There is a special variable named FOUND of type bool that can be used
immediately after a SELECT INTO to check if an assignment had success.
SELECT * INTO myrec FROM EMP WHERE empname = myname;
IF NOT FOUND THEN
RAISE EXCEPTION ''employee % not found'', myname;
END IF;
If the selection returns multiple rows, only the first is moved
into the target fields. All others are silently discarded.
Calling another function
All functions defined in a Prostgres
database return a value. Thus, the normal way to call a function
is to execute a SELECT query or doing an assignment (resulting
in a PL/pgSQL internal SELECT). But there are cases where someone
isn't interested int the functions result.
PERFORM query
executes a 'SELECT query' over the
SPI manager and discards the result. Identifiers like local
variables are still substituted into parameters.

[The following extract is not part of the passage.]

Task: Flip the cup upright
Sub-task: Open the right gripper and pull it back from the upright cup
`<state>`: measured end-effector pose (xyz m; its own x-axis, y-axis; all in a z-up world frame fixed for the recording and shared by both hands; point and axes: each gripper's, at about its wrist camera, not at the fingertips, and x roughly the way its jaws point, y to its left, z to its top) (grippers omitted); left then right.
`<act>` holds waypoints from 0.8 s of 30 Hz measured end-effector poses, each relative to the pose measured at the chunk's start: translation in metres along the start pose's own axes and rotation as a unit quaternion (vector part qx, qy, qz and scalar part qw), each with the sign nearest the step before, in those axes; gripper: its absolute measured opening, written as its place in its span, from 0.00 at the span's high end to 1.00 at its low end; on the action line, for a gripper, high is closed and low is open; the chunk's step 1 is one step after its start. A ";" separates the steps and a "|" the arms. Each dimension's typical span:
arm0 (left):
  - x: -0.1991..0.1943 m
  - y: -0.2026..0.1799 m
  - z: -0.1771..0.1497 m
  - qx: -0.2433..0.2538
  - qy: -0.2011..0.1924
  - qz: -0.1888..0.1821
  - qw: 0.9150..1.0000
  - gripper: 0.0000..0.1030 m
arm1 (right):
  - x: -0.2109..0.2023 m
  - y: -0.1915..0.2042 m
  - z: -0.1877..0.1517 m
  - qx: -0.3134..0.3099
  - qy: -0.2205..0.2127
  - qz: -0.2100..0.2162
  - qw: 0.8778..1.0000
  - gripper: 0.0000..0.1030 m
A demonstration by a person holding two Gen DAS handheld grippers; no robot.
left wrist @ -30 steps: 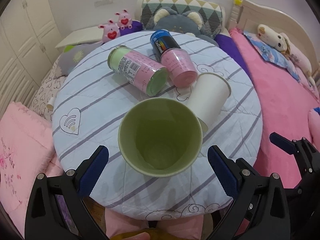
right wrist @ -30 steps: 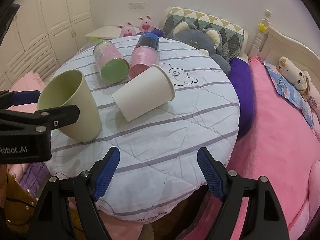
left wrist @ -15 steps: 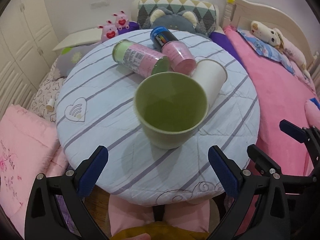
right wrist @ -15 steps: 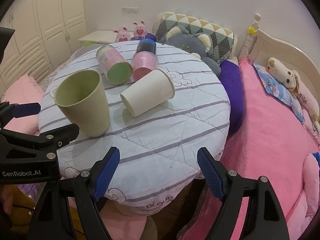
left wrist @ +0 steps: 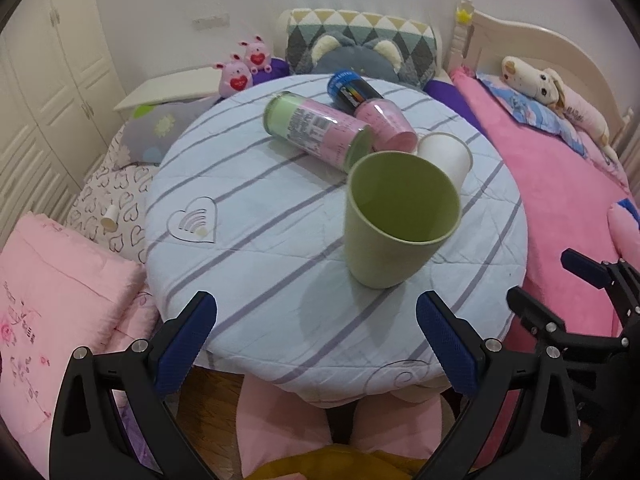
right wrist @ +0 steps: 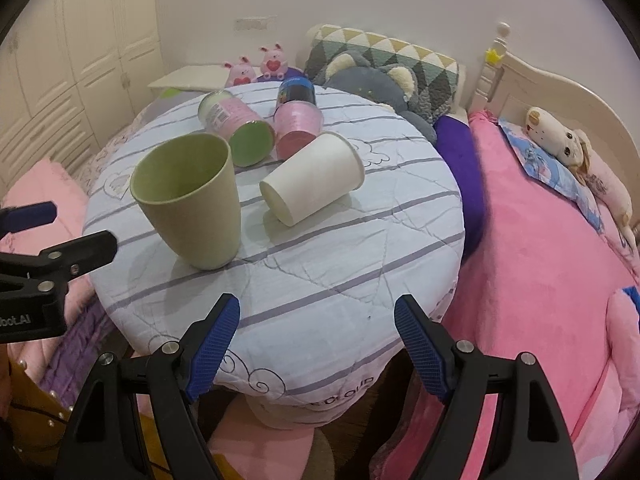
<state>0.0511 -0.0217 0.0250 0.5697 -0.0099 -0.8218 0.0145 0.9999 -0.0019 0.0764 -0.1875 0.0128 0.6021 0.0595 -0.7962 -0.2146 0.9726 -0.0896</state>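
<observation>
— What's going on at the round table [right wrist: 360, 280]?

— It's taking up most of the room by the bed [right wrist: 540, 280], quilted cloth over it. The green cup [left wrist: 396, 220] is standing mouth-up near the front edge, leaning a touch, I'd say, on the soft cover. Behind it a white paper cup [right wrist: 316, 190] is lying on its side, and two pink canisters [left wrist: 320, 130] are lying beyond that.

— And the grippers?

— Both are hanging off the table's edge. The left gripper [left wrist: 316, 344] is spread wide with nothing between its pads; the right gripper [right wrist: 318, 340] is gaping empty too.

— So what could go wrong?

— The padding is giving under that green cup — a nudge from either finger could be tipping it back over. And if the white one is next, it's round and free to roll off toward the bed.
</observation>
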 end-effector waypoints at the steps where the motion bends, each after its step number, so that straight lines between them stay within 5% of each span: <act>1: -0.001 0.003 0.000 0.001 -0.004 0.002 1.000 0.02 | -0.002 0.001 0.000 0.005 -0.004 -0.002 1.000 0.21; 24: -0.010 0.013 -0.006 0.032 -0.135 0.004 0.990 0.02 | -0.041 0.004 -0.014 0.095 -0.201 -0.018 0.975 0.21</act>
<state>0.0402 -0.0087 0.0299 0.7694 -0.0125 -0.6387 0.0560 0.9973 0.0479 0.0397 -0.1891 0.0370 0.8670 0.0710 -0.4932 -0.0646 0.9975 0.0301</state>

Returning from the function
RETURN expression
The function terminates and the value of expression
will be returned to the upper executor. The return value of a function
cannot be undefined. If control reaches the end of the toplevel block
of the function without hitting a RETURN statement, a runtime error
will occur.
The expressions result will be automatically casted into the
functions return type as described for assignments.
Aborting and messages
As indicated in the above examples there is a RAISE statement that
can throw messages into the Postgres
elog mechanism.
RAISE levelformat'' [, identifier [...]];
Inside the format, "%" is used as a placeholder for the
subsequent comma-separated identifiers. Possible levels are
DEBUG (silently suppressed in production running databases), NOTICE
(written into the database log and forwarded to the client application)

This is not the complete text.